Motivators by discipline.

Motivations for sharing data as open data among earth, climate and atmospheric sciences were well-aligned with the average for all disciplines across the survey. These research areas share the top two motivators with the average attitude but ranked requests from data users third. Engineers and computer scientists expressed a slightly higher personal commitment to open data (2/3 considered it as very important and more than another 1/4 as intermediate important) while this was somewhat less so for economics (with rank 8 in the order of motivators, however, nearly 4/5 of all respondents considered this motivator as intermediate or very important).

Policies were considered as more important by the social sciences, with funder policy ranking second and institutional policy ranking third. Among the chemical sciences funder policy ranked first. In economics, scientific professional society policy ranked first and funder policy ranked second, both considered very important by 80% of all respondents. All respondents from economics considered community norms as important (with one half of respondents accounting for intermediate and another half for very important).

Publisher policies were seen as the least important motivator by the majority of disciplines but were considered to have some degree of importance by at least 4 out of 5 respondents, ranging from 75% (physical sciences) to 93% (economics).

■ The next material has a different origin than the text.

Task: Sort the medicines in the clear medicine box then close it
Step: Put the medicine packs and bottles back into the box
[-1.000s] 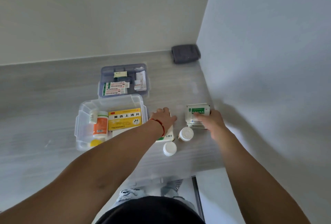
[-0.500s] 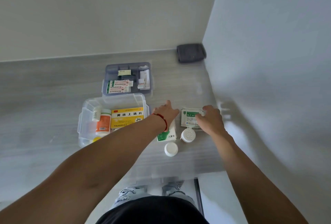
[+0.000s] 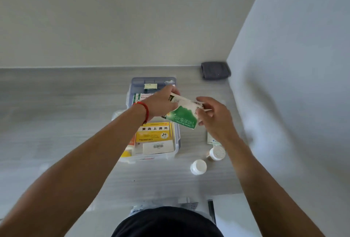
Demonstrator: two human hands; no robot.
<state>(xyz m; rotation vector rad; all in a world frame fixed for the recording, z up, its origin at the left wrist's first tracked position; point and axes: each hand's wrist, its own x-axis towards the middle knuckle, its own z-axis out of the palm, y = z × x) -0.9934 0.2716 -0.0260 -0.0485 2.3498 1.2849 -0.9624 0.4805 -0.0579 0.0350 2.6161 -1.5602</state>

The survey design did allow respondents to select more than one disciplinary area. Due to resulting overlaps we restrict ourselves to a two-sample comparison of all respondents from one selected discipline with all respondents from the complementary sample, i.e. all respondents which did not selected the disciplinary area. A one-way MANOVA test with follow-up univariate one-way ANOVAs and a Tukey’s post-hoc analysis confirms some of the observations described above. We report in this article only differences that were statistically significant.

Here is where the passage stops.